How to improve the distribution of productivity risks between business areas and software development organizations; simplify work monitoring and control by including non-functional measurement for functions intrinsically with high delivery rates due to design responses and implementation to non-functional requirements in organizations with mature IT governance practices.
Publication
IFPUG Metric Views | Vol. 14th | Issue 1
Date
March / 2020
author
Carlos Eduardo Vazquez
Why it’s important
Estimates at function points are optimal when average delivery rates are significant. However, it is not uncommon for there to be some application functionality with very high delivery rates.
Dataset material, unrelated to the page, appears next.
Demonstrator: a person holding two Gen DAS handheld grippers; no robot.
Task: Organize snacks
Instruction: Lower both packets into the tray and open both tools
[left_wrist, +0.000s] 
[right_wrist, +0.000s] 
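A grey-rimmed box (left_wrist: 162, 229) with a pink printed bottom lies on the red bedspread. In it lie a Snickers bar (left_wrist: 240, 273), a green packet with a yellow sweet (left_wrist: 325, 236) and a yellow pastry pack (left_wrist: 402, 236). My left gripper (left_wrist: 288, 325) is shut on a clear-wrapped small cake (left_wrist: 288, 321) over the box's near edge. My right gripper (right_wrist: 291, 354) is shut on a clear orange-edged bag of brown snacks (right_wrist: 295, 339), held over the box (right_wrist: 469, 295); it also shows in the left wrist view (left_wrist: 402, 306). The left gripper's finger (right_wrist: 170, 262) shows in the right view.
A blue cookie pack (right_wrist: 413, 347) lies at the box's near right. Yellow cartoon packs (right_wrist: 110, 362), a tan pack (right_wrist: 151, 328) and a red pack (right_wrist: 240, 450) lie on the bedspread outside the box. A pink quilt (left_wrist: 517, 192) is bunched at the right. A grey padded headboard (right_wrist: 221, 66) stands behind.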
Because how many functions carry this low productivity and how low it is, it is a matter of risk management; and this adds unnecessary variability when estimating now that we have IFPUG SNAP. You have the benefit of less variability when using a strategy like insurance deductible without the added cost of measuring each functionality with SNAP.
When it applies
The average delivery rate estimation model is the simplest means of estimating from function points.
Once the delivery rate is chosen by similarity, it is multiplied by the measured or approximate function points to plan or monitor work performance. The greatest variability is weak point of this simple model. Variability is mostly due to “non-functional complexity” if we disregard performance issues. This content is useful when there is a need to quantify the “complexity felt, but not measured by the APF”.